WORK TO BE COMPLETED
Once you find the line with "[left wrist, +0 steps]" in the entries below, return exactly every line from it through the line with "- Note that".

Collection entries:
───
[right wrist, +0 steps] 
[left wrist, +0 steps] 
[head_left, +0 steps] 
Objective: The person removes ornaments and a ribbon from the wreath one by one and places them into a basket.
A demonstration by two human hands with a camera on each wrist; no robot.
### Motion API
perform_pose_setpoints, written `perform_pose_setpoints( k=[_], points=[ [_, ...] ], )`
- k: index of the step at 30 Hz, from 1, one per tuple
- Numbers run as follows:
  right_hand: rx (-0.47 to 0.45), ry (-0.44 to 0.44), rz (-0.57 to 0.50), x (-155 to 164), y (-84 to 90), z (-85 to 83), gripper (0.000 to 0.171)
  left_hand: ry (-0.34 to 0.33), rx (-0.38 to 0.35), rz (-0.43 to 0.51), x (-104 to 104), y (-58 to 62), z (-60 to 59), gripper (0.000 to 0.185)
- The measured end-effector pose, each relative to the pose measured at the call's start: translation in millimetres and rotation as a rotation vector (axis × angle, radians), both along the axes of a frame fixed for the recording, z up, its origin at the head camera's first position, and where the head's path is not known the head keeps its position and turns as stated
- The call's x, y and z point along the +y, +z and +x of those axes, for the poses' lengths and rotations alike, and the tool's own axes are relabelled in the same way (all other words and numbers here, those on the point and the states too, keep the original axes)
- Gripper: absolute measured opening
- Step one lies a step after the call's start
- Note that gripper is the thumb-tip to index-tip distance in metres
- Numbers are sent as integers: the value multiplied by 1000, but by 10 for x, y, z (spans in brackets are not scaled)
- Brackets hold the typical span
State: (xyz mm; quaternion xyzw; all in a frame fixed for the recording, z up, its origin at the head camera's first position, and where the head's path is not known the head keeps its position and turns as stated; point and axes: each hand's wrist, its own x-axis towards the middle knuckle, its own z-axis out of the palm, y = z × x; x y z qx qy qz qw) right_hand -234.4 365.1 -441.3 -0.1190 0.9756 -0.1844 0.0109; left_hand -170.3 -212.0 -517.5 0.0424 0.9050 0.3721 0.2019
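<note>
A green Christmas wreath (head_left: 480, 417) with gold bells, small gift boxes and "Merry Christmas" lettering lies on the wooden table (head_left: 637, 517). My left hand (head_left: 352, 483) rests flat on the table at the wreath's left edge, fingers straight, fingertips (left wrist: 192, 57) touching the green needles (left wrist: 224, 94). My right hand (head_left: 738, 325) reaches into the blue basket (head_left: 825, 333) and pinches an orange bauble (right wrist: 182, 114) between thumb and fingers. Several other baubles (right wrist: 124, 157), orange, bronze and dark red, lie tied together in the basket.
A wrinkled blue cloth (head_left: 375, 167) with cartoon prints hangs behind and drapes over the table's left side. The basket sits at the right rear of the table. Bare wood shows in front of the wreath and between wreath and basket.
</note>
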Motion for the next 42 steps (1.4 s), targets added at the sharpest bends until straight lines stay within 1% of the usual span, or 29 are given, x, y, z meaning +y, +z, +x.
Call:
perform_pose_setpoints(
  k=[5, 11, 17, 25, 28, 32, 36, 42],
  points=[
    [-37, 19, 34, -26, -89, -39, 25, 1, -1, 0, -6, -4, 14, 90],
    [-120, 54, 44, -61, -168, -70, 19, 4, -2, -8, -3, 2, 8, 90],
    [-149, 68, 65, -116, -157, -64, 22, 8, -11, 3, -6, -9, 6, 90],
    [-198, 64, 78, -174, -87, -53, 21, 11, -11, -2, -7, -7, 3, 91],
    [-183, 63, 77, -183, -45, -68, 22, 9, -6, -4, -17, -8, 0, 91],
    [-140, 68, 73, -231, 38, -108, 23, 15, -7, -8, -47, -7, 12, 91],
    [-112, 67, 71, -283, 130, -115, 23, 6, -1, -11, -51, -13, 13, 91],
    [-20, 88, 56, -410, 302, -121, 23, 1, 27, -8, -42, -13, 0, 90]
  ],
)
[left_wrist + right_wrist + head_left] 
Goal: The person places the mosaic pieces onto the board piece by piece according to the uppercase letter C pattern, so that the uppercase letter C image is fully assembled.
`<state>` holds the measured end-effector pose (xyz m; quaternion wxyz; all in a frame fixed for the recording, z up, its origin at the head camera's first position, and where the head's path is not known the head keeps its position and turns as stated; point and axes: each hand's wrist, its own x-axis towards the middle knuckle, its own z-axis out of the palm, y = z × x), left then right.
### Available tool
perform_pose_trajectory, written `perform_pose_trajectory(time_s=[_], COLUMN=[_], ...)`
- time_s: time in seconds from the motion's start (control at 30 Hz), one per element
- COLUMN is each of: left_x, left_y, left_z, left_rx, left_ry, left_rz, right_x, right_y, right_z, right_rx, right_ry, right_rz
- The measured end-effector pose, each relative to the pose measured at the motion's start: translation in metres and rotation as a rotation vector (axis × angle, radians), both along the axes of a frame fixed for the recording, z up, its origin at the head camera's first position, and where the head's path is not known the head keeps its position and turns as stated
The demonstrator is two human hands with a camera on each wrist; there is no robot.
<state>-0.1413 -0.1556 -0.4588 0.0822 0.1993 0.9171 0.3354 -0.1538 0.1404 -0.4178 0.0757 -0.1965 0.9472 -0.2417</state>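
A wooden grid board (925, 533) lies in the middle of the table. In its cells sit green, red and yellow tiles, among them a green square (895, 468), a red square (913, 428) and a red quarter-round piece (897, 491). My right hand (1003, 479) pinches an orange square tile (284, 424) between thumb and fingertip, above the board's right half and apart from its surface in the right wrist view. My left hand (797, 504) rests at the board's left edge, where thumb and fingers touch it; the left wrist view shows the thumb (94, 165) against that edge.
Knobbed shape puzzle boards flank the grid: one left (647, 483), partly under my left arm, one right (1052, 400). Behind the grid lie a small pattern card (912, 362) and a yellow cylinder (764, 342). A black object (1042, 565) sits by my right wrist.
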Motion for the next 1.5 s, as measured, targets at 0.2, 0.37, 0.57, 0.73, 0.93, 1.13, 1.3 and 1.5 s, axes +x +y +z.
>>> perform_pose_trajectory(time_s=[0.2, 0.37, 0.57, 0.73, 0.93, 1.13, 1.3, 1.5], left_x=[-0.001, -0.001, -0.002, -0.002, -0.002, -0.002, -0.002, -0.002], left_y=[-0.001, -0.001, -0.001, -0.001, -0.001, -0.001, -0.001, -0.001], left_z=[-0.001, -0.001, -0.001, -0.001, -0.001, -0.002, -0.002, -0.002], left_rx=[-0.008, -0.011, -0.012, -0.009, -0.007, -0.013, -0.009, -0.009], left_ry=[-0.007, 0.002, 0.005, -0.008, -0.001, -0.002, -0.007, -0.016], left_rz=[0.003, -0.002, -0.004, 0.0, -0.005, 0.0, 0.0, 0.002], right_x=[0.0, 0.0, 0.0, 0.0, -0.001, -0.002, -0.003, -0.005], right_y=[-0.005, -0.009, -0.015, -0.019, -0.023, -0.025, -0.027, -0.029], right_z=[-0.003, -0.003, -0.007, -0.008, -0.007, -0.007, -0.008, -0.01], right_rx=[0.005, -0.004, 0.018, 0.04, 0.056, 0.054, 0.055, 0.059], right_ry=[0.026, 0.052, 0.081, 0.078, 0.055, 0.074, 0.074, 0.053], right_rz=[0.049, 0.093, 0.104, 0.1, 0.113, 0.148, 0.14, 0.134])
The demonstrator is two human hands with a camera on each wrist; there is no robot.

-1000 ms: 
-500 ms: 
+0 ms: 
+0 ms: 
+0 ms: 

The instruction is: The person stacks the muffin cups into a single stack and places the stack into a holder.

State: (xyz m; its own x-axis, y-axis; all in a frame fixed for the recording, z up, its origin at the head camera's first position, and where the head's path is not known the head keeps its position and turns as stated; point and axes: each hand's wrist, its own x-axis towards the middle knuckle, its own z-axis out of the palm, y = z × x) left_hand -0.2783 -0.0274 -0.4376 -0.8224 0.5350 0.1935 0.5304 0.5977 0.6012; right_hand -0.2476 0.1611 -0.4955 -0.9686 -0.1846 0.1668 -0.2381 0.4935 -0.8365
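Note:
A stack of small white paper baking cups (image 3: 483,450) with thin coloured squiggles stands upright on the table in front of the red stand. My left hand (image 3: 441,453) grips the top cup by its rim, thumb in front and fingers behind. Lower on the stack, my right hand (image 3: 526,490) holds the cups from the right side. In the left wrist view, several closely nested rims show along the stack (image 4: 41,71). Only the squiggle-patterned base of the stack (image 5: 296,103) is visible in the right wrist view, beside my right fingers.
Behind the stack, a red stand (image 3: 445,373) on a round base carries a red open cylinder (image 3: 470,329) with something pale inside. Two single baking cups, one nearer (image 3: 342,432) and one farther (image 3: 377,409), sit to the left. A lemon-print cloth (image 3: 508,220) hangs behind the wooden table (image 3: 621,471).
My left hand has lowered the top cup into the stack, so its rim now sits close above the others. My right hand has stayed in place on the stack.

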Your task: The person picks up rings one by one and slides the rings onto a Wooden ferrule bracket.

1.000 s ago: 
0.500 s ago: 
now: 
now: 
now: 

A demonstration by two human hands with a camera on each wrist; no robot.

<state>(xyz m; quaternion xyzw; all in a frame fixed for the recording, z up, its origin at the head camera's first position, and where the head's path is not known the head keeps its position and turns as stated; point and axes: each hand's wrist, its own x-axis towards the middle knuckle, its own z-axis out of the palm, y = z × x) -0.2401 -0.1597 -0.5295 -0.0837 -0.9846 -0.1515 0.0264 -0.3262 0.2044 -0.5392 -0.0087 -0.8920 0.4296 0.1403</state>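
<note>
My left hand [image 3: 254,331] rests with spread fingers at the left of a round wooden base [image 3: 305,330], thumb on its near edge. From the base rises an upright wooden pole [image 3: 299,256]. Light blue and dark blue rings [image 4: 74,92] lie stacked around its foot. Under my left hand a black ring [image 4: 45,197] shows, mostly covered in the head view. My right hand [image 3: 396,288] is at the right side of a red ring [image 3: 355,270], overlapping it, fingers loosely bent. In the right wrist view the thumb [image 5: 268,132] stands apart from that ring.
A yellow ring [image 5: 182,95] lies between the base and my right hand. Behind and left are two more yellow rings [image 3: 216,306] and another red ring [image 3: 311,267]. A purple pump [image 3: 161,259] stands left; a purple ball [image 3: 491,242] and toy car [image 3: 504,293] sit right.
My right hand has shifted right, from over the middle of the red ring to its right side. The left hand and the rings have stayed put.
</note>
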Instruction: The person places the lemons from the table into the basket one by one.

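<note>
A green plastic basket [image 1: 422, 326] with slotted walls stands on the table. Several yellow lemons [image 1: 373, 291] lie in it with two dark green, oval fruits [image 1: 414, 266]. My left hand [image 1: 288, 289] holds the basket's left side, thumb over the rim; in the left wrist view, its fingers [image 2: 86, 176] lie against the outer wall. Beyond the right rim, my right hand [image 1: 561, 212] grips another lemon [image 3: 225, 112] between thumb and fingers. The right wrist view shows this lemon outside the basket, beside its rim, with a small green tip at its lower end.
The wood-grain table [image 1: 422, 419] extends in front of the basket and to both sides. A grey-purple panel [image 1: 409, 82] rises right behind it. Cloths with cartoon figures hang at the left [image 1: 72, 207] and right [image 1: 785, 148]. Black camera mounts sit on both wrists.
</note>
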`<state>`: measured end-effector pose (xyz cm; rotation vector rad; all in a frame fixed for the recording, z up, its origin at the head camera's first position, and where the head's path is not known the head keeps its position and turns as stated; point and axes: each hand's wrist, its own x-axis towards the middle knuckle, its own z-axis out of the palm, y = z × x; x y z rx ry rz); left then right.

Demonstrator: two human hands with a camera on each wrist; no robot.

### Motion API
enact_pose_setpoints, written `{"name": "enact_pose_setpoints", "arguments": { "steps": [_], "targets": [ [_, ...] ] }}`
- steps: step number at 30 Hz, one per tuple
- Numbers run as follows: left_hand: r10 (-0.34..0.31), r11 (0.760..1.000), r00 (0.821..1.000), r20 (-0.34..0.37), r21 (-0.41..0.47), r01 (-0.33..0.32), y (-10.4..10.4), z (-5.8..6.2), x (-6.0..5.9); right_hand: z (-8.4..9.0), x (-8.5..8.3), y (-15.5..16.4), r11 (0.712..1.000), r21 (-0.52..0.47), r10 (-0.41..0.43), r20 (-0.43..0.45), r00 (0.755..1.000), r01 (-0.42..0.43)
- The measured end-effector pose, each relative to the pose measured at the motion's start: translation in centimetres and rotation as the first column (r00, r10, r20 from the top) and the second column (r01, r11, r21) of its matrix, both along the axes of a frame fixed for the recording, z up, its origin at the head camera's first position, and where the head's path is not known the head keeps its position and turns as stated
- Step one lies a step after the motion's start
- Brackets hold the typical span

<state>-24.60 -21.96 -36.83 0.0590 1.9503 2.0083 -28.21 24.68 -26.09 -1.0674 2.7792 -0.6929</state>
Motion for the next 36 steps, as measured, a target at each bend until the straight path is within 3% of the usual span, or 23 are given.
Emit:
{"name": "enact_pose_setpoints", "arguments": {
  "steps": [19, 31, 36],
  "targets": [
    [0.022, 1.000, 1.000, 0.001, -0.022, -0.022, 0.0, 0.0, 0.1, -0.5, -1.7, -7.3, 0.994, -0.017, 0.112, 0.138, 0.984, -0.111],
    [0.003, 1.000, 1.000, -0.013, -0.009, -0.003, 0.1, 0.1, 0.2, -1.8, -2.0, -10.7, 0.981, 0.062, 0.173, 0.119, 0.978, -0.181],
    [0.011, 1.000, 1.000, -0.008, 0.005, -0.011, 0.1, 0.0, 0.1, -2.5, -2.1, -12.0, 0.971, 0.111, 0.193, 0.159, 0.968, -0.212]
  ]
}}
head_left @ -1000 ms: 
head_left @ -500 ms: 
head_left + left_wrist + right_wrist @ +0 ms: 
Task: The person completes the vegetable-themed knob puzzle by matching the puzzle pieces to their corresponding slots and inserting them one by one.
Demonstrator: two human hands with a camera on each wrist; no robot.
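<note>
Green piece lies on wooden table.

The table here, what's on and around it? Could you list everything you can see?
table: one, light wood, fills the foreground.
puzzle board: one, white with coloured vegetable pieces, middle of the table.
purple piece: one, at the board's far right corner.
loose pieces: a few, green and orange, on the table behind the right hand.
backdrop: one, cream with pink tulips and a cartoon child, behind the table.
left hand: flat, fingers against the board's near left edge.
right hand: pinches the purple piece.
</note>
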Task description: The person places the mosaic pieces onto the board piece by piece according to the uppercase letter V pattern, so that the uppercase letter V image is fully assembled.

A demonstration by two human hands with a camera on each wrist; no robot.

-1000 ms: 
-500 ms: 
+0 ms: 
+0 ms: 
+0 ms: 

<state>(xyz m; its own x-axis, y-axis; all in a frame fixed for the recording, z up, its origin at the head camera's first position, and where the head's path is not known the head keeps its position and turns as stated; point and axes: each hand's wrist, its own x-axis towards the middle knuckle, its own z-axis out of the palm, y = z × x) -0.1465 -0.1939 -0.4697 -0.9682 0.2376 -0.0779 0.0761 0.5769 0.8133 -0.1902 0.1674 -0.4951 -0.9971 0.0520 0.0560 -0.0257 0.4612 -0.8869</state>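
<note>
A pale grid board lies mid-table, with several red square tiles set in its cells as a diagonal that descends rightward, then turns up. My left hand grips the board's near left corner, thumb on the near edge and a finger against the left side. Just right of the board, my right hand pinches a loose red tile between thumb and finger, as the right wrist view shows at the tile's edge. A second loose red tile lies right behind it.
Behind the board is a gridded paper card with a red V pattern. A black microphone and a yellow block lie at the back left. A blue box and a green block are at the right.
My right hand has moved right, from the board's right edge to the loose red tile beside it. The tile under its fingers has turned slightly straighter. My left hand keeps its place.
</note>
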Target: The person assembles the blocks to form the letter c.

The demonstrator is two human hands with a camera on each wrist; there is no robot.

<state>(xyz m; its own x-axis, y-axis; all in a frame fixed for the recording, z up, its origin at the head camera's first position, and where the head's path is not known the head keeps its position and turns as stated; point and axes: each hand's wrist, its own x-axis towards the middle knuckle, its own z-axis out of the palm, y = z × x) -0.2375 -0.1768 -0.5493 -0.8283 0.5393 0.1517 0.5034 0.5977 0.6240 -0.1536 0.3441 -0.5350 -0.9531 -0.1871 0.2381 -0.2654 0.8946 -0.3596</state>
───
PROBLEM SOLUTION
[left wrist, +0 steps] 
[head_left, +0 steps] 
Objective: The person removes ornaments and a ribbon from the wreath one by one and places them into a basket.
A demonstration by two human hands with a camera on each wrist; no robot.
### Motion API
perform_pose_setpoints, written `perform_pose_setpoints( k=[_], points=[ [_, ...] ], )`
- k: index of the step at 30 Hz, from 1, one per tuple
- Numbers run as follows:
  right_hand: rx (-0.47 to 0.45), ry (-0.44 to 0.44), rz (-0.57 to 0.50), x (-155 to 164), y (-84 to 90), z (-85 to 83), gripper (0.000 to 0.171)
  left_hand: ry (-0.34 to 0.33), rx (-0.38 to 0.35), rz (-0.43 to 0.51), x (-104 to 104), y (-58 to 62), z (-60 to 59), gripper (0.000 to 0.185)
- The measured end-effector pose, each relative to the pose measured at the call's start: translation in millimetres and rotation as a rotation vector (axis × angle, radians), both along the axes of a frame fixed for the recording, z up, its origin at the head camera's first position, and where the head's path is not known the head keeps its position and turns as stated
- The call's x, y and z point along the +y, +z and +x of those axes, for the poses' lengths and rotations alike, and the tool's own axes are relabelled in the same way (all other words and numbers here, those on the point and the states too, keep the original axes)
- Gripper: absolute measured opening
- Step one lies a step after the call's start
- Note that gripper is the thumb-tip to index-tip distance in metres

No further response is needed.